On 1 April 2020, the Supreme Court handed down its decision reversing the judgement of the lower courts, and holding Morrisons not vicariously liable for the actions of their rogue employee. The ruling was a course correction back to the long-established line on vicarious liability: that, for vicarious liability to bite, an employee’s unlawful activities must fall within the scope of the “field of activities” for which they are employed. Due to what the court described as a misinterpretation of Mohamud v WM Morrison Supermarkets [2016] UKSC 11, a case handed down by the Supreme Court in 2016, the lower courts had given a too wide scope to the definition of an employee’s “field of activities”, attributing liability to Morrisons in error.

Although a legal analysis of vicarious liability will depend on the facts of the case, the result of the Morrisons case is that where rogue employees are acting “independently” to further their unlawful ends, employers will not be held to be vicariously liable. Here, although the employee, who was an internal auditor for Morrisons, had obtained the data in the course of his employment, the act of his sharing that information on the Internet and to national newspapers was outside of his field of activities. The Supreme Court found that the fact that the rogue employee took steps to separate his action from his work for Morrisons (e.g., using his own computer) and was acting under his own motivations indicated that he acted “independently” from his employment.

Unique to this case of vicarious liability is the impact of the Data Protection Act 1998 (DPA 1998). As an additional defence, Morrisons argued that in any event they could not be liable for the unlawful acts of an employee entrusted with personal data because the DPA 1998 limited liability to the data controller (i.e., the rogue employee). By extension, Morrisons argued, the DPA 1998 excluded vicarious liability for employers. The court disagreed and said that the DPA 1998 is only silent on the point, which is not the same thing. For more on this point, see analysis by our Data Protection team.

Barclays
Also handed down on 1 April 2020 was judgment in Barclays (appellant) v Various Claimants (respondent) in which the Supreme Court looked at the extent to which a company can be held vicariously liable for the acts of a contractor. In that case the bank hired a doctor to conduct physicals for various employees, during which he sexually assaulted a number of the bank’s female employees.

It is settled law that vicarious liability applies in employer/employee relationships. Over time, the definition of when that relationship exists has expanded to include contractor relationships in some instances. The Supreme Court has now pulled back the scope of that definition and said that where a contractor acts independently, he is not acting as an employee.

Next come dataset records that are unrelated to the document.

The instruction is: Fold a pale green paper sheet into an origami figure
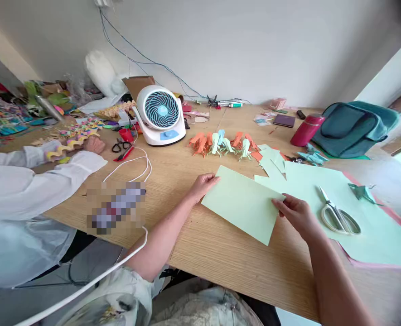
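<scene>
A pale green sheet of paper (243, 206) is held between my two hands, tilted over the wooden table. My left hand (203, 186) pinches its left edge near the upper corner. On the other side, the thumb and fingers of my right hand (293, 210) grip the right edge near the corner. Silver scissors with whitish handles (339, 217) rest on larger light green sheets (305, 185) to the right of my right hand. Beyond the held sheet stands a row of folded paper figures in orange (200, 144), pale green and blue.
A white fan (161, 115) stands at the back. Farther right are a pink bottle (307, 130), a teal bag (355, 129) and a purple booklet (284, 120). At left, a co-worker's sleeve (50, 181) and hand (94, 144) lie near craft clutter. White cables (147, 158) cross the table.
</scene>
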The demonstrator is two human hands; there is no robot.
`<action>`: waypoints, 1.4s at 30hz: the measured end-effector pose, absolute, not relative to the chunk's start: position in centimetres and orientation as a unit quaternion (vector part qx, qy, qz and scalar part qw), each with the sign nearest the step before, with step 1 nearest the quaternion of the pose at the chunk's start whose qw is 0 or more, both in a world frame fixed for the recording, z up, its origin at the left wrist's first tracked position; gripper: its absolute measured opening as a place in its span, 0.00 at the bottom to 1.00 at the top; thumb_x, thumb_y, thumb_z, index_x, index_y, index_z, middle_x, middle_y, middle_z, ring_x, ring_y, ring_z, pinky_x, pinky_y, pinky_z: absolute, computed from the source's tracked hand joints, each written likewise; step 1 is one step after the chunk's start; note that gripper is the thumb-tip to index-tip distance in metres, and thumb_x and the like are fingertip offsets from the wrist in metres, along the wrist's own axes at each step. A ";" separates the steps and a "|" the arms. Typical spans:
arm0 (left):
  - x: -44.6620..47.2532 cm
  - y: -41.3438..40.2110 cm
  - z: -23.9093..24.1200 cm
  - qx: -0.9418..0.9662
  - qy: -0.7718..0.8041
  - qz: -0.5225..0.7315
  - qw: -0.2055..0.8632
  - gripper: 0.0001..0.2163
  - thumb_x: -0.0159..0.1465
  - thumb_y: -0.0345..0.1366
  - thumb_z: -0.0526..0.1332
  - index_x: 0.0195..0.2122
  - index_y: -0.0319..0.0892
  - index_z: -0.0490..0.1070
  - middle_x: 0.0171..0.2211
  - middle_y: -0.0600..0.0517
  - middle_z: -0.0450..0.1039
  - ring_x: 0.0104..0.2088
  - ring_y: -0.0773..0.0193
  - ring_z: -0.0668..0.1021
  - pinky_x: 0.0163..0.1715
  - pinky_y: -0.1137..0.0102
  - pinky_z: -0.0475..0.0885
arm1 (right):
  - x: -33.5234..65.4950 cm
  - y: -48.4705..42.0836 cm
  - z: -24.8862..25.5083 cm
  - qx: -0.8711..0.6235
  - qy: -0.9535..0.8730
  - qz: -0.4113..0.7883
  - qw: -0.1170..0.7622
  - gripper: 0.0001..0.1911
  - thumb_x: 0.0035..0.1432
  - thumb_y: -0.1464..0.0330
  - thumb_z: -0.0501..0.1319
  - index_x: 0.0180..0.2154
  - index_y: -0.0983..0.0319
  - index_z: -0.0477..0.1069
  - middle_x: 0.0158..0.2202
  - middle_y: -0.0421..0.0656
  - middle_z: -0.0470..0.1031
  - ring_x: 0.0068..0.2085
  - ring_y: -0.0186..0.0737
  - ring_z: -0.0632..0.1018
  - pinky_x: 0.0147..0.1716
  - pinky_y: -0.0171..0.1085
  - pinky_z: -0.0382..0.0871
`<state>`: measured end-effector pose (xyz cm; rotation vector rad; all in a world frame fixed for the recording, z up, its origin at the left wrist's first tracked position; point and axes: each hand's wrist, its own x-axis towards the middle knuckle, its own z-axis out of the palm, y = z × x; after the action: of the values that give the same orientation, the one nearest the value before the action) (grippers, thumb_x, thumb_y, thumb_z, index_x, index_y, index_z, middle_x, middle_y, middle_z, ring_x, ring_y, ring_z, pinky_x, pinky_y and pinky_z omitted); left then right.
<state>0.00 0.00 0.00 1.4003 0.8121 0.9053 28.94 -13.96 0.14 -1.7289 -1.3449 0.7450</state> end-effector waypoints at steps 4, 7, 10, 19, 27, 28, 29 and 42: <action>0.0 0.0 -0.2 0.600 0.351 0.399 0.597 0.21 0.55 0.50 0.67 0.21 0.40 0.61 0.20 0.59 0.56 0.22 0.73 0.59 0.23 0.75 0.52 | 28.2 -14.0 0.9 -0.670 -0.534 0.296 0.423 0.22 0.56 0.50 0.62 0.22 0.60 0.68 0.17 0.38 0.67 0.21 0.35 0.68 0.19 0.34 0.60; 0.0 0.1 -0.2 0.590 0.358 0.416 0.593 0.20 0.55 0.51 0.67 0.22 0.41 0.61 0.20 0.59 0.56 0.21 0.73 0.59 0.22 0.75 0.53 | 27.6 -14.0 1.3 -0.642 -0.538 0.338 0.429 0.21 0.55 0.49 0.62 0.28 0.60 0.74 0.21 0.41 0.73 0.25 0.40 0.73 0.23 0.36 0.66; 0.1 0.3 -0.3 0.578 0.365 0.438 0.584 0.20 0.55 0.51 0.66 0.22 0.41 0.62 0.19 0.59 0.56 0.21 0.73 0.59 0.22 0.75 0.54 | 27.2 -13.9 1.2 -0.622 -0.544 0.398 0.398 0.20 0.53 0.49 0.64 0.32 0.60 0.76 0.26 0.43 0.77 0.28 0.43 0.75 0.26 0.38 0.69; 0.1 0.6 -0.6 0.580 0.370 0.466 0.556 0.20 0.56 0.50 0.66 0.21 0.40 0.62 0.20 0.59 0.54 0.22 0.72 0.58 0.23 0.74 0.53 | 27.1 -13.7 0.6 -0.624 -0.557 0.390 0.385 0.23 0.55 0.47 0.62 0.29 0.61 0.73 0.24 0.41 0.75 0.26 0.39 0.73 0.25 0.36 0.67; 0.1 0.3 -0.3 0.582 0.377 0.448 0.564 0.20 0.54 0.53 0.66 0.22 0.41 0.64 0.20 0.59 0.57 0.21 0.72 0.63 0.22 0.75 0.60 | 28.2 -13.6 -0.1 -0.660 -0.558 0.293 0.409 0.22 0.57 0.48 0.59 0.27 0.60 0.71 0.18 0.38 0.67 0.21 0.36 0.68 0.19 0.34 0.60; 0.1 0.3 -0.2 0.579 0.380 0.447 0.567 0.20 0.54 0.53 0.66 0.23 0.41 0.65 0.21 0.59 0.58 0.22 0.71 0.64 0.22 0.75 0.63 | 28.3 -13.6 -0.1 -0.661 -0.560 0.292 0.406 0.22 0.58 0.48 0.58 0.28 0.60 0.71 0.18 0.37 0.66 0.21 0.36 0.67 0.19 0.34 0.59; 0.0 0.3 -0.1 0.576 0.381 0.445 0.570 0.20 0.53 0.54 0.66 0.24 0.41 0.66 0.21 0.58 0.60 0.22 0.70 0.66 0.23 0.75 0.64 | 28.3 -13.6 -0.1 -0.661 -0.563 0.293 0.399 0.22 0.58 0.48 0.58 0.28 0.60 0.71 0.18 0.37 0.66 0.21 0.35 0.66 0.19 0.34 0.58; -0.2 0.6 0.1 0.592 0.371 0.459 0.548 0.16 0.54 0.49 0.67 0.25 0.39 0.72 0.20 0.58 0.59 0.23 0.72 0.61 0.23 0.75 0.56 | 27.8 -13.8 0.3 -0.643 -0.583 0.348 0.355 0.23 0.58 0.47 0.58 0.25 0.60 0.66 0.19 0.36 0.65 0.21 0.33 0.63 0.19 0.33 0.55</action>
<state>-0.21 0.59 0.10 1.4032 0.8785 1.0874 27.78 -13.79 0.27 -1.6622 -1.5063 0.8985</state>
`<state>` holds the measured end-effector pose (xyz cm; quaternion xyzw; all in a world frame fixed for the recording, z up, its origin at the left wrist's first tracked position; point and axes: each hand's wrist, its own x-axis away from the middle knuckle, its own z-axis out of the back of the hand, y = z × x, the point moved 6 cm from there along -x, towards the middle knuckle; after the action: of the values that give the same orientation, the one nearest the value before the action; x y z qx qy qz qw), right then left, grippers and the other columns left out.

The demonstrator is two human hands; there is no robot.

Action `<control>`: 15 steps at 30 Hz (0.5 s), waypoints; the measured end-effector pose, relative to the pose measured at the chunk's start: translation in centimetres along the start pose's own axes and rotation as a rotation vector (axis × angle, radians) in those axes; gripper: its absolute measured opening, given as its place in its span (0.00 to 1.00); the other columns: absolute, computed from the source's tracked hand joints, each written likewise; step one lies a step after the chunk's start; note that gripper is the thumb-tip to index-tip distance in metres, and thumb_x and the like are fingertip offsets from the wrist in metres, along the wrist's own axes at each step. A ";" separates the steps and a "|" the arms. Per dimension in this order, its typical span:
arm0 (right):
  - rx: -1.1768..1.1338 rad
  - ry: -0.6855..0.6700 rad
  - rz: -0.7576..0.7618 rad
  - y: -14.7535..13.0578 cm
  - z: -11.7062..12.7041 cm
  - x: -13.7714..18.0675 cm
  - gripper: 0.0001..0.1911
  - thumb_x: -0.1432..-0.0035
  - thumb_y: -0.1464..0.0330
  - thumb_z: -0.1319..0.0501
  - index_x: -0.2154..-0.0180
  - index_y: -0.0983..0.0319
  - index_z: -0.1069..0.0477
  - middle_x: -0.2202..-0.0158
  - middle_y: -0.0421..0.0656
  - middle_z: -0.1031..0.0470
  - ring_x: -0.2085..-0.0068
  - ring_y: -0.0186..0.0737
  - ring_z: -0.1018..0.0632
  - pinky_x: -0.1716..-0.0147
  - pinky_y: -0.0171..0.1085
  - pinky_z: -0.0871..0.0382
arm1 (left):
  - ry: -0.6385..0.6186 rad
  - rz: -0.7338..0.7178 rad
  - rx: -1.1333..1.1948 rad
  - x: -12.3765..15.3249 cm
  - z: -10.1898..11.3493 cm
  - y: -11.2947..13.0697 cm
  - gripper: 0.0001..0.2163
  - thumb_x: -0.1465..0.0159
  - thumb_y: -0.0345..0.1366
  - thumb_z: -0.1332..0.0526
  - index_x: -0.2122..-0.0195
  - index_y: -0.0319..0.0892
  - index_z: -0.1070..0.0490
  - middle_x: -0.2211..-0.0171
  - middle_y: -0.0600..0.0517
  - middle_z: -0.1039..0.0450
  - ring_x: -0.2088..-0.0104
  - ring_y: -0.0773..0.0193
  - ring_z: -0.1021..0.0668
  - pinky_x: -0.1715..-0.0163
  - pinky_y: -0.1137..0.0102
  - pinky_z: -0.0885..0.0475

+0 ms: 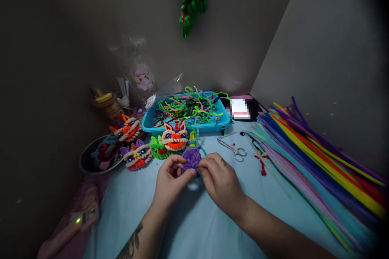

Whether or not the right kind of relationship exists will be a fact specific analysis. In Barclays the doctor had a separate private and NHS practice where he saw patients and he could refuse to take any assignment sent to him by the bank. The Supreme Court therefore concluded that Barclays bore no vicarious liability for the acts of the doctor. Where a contractor is for all intents and purposes an employee (e.g., they are only a “contractor” for tax purposes) the analysis would likely be different and vicarious liability could potentially bite.

Conclusion
Both cases will be welcome by employers as an appropriate reigning in of the scope of vicarious liability. When the unlawful acts of a rogue employee impacts a number of victims, those victims typically act against the defendant with the deepest pockets. The lower courts had reasoned that insurance would provide sufficient protection to employers against this risk. These decisions reign in the risk for all employers, and may reduce premiums for those who are insured.